Rupanya dia adalah wali kelas kami namanya Bu Fara, kami
bwrtiga berkenalan. Bu Fara berasal dari jakarta,yang
ditugaskan di sekolahanku.aku bersekolah di SD Negeri
Tasinwaha. Aku sangat senang dapat bersekolah disana.
Hari hariku berjalan lancar bapakku belum tahu. Aku
menjemur seragam ketika bapak masih bekerja dan aku
menyimpan perlengkapan sekolahku dalam almari. Aku
dapat belajar dengan baik disana sehingga aku bisa
langsung naik ke kelas 3 setelah 3 bulan. Betapa senangnya
hatiku, aku dapat sekelas dengan teman yang seumuran
denganku. Sedangkan Mores,Obi dan Pical masih tinggal di
kelas 1, aku sedih karena tak sekelas dengan mereka lagi
namun tak apa kami tetap bersahabat. Di sekolah aku sangat
menyukai pelajaran IPA, tak terasa 1 semester sudah aku
sekolah secara diam-diam. Untungnya dulu aku bilang
kepada pamanku bahwa aku ingin sekolah dan memintanya
agar tak mengatakan apapun kepada Bapakku. Aku
diikutkan Olimpiade Sains Junior Nasional di jakarta. Aku
begitu bahagia dan aku sangat senang. Tapi ini diadakan di
jakarta apa yang harus kukatakan kepada bapak nanti.
Diperjalanan pulang aku terus memikirkan hal itu.
Sesampainya dirumah aku termenung dan memikirkan cara
berbicara dengan bapak. Malam itu juga aku jujur kepada
bapak bahwa aku sebenarnya sudah sekolah. Bapak terkejut
dengan rauy muka yang tak bisa kutebak. "Apakah bapak
marwh padaku?"kataku.

"Kenapa kau tak jujur saja kepada bapak", jqwqb bapak


dengan nada datar

"Aku takut bapak marah",aku membalas ucapan bapak.

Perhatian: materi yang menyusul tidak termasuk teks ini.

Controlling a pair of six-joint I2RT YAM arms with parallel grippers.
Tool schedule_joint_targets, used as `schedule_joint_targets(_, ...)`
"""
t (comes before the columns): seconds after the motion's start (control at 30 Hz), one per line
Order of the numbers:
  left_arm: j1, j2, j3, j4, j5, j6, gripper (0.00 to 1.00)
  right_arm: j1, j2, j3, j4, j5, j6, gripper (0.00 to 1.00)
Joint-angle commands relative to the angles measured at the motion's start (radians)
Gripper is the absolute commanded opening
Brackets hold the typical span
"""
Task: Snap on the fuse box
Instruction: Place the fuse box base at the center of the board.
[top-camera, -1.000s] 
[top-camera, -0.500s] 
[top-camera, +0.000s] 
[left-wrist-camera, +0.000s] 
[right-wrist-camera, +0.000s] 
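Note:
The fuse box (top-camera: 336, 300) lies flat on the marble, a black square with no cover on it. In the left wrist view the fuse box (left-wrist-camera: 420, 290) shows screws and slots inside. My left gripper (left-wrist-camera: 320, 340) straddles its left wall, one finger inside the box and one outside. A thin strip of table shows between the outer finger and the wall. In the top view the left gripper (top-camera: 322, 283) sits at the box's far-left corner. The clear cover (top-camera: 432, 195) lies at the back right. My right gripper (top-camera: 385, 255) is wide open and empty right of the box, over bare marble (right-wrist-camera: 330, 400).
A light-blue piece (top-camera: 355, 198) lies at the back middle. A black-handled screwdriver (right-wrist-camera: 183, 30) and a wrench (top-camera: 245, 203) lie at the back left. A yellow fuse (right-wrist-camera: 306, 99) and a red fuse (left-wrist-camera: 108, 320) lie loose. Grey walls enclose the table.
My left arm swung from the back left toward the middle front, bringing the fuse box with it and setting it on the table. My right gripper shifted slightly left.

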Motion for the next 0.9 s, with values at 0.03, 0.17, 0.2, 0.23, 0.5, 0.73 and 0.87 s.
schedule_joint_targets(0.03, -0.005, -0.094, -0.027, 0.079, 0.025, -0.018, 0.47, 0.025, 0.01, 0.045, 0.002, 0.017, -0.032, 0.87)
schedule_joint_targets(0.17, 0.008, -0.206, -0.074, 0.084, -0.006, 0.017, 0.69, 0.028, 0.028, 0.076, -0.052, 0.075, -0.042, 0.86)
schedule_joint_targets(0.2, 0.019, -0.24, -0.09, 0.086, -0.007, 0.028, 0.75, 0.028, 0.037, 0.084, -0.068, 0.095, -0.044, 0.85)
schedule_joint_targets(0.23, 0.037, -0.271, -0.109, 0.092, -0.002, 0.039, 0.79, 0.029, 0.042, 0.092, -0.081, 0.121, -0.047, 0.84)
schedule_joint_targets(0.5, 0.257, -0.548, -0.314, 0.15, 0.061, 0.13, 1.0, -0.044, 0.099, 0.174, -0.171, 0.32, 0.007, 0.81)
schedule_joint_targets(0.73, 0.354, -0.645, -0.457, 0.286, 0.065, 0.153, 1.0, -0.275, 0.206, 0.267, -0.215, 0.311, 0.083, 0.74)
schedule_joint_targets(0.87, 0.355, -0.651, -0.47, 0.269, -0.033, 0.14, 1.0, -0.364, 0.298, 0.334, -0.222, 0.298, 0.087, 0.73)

"Kau tau nak, apa alasan sebenarnya bapak tak


mengizinkanmu sekolah?" Ucap bapak.

"Tentu tidak bapak selalu berkata hal yang sama ketika aku
bilang ingin sekolah". Kataku saat itu.

"Bapak tak ingin kau pergi meninggalkan bapak kelak, nanti


kau sukses dan kau meninggalkan bapak sendiri disini.
Bapak hanya punya kamu, bapak tak ingin kau pergi dan
melupakan bapak."

Perkataan bapak membuat ku tam bisa berkata


kata,bagaimana bapak bisa berpikir begitu.

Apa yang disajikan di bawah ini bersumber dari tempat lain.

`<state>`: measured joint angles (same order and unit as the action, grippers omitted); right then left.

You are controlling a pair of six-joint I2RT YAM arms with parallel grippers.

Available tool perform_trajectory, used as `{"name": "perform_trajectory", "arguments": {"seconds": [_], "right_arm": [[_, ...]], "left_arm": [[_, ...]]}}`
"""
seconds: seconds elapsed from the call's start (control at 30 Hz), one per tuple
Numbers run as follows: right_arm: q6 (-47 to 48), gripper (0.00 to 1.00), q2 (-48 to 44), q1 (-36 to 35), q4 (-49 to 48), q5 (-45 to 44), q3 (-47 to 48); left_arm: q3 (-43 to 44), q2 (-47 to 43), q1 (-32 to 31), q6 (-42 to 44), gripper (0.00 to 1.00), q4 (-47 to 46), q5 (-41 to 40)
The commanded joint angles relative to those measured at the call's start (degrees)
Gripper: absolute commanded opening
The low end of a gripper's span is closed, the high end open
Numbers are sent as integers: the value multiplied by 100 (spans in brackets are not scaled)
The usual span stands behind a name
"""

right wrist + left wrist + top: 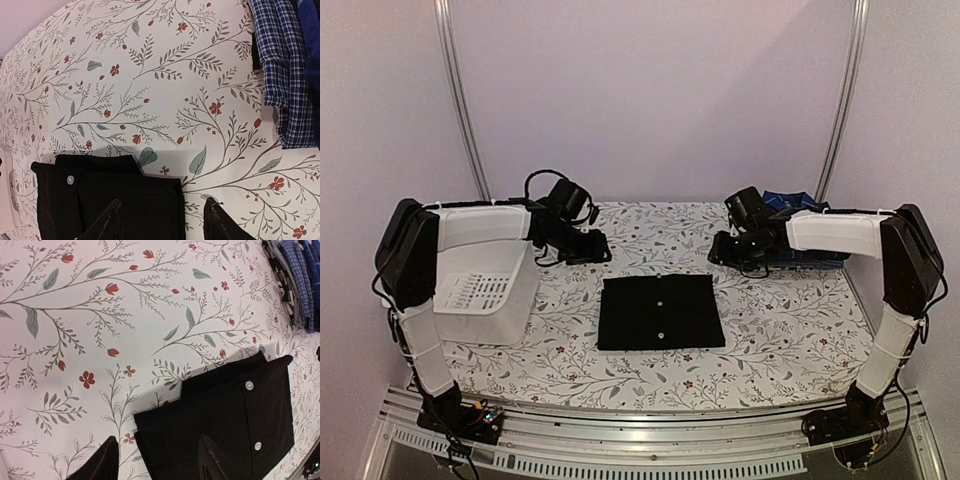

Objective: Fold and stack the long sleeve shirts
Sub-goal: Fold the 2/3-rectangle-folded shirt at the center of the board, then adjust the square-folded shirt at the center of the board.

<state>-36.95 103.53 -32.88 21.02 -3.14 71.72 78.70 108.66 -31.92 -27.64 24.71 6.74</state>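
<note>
I read the black shirt (660, 311) as folded: a flat square, buttons up, on the floral worktop (780, 340). With it as landmark, the left claw (159, 438) hovers above its far-left corner and the right claw (164, 201) above its far-right corner. Both stand part-open with nothing between the fingers. The plaid shirt (790, 200) lies heaped beyond the black shirt's far-right corner, well apart from it. The white basket (485, 290) sits to its left. Step in hand, by my judgement: one shirt done, the second not yet begun. The next move calls for the right claw to pinch the plaid cloth by an edge and draw it to bare worktop for spreading — without disturbing the black shirt.
</note>
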Motion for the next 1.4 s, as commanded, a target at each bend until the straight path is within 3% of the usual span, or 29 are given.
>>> {"name": "perform_trajectory", "arguments": {"seconds": [0.0,0.23,0.53,0.9,1.2,1.37], "right_arm": [[214,55,-86,-272,367,-318,400],[342,54,417,-1129,756,-589,1167],[544,37,1752,-1384,936,-331,2217],[516,40,2924,-1270,1223,-476,2867],[485,46,2367,-1258,1370,-576,2791],[477,42,1939,-1088,1307,-625,2562]], "left_arm": [[97,-322,48,35,54,180,30],[-670,-897,-283,-239,52,21,266],[-1480,-1233,-877,-593,48,-239,396],[-1856,-1217,-1243,-794,46,-461,562],[-1937,-1164,-1409,-861,44,-787,891],[-1741,-978,-1544,-868,43,-898,962]]}}
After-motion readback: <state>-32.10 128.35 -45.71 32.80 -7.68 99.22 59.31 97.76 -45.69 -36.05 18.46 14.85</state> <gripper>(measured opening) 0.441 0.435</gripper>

"Tentu tidak pak, aku tak akan meninggalkan bapak apapun


alasanya. Ini janjiku kepada bapak."kataku sambil
mengangkat telapan tangan kananku.

"Tapi pak apakah aku besok boleh mengikuti olimpiade


Sains di Jakarta,"sambung ku.

Suasana menjadi hening,dan bapakpun berkata,"Kenapa


harus jauh jauh kesana, bapak ragu untuk mengizinkanmu
berangkat kesana sendiri."

"Tapi pak kata bu guru boleh ditemani orangtua"kata ku.

"Hmm baik lah nak bapak belum pernah memberikan


sesuatu yang membuatmu bahagia, untuk kali ini bapak
mengizinkanmu, namun bapak harus ikut dengamu."

Perkataab bapak barusan bagai hembusan angin kebahagiaan


menerpa diriku. 3 hari berikutnya kami berangkat, aku bersama
bapak, bu fara dan pak tony.Suasana disana terasa sangat baru
bagiku, yang itu adalah kali pertama aku pergi ke sana. Aku
mengikuti segala rangkaian kegiatan disana. Perasaan gembir
menyelimuti hati ku ketika  diumumkan bahwa aku menadapat
juara pertama dalam olimpiade tersebut. Untuk pertama kali aku
melihat senyum terbaik bapakku. Bapak memeluku buliran air
menetes dari matanya,”Nak, bapak bangga kepada mu" ,ucap bapak.
Besoknya kami pulang ke dusun dengan perasaan gembira dan
penuh kebanggan. Di dusun rupanya kami disambut oleh warga
desa. Tak kusangka hal ini akan terjadi padaku.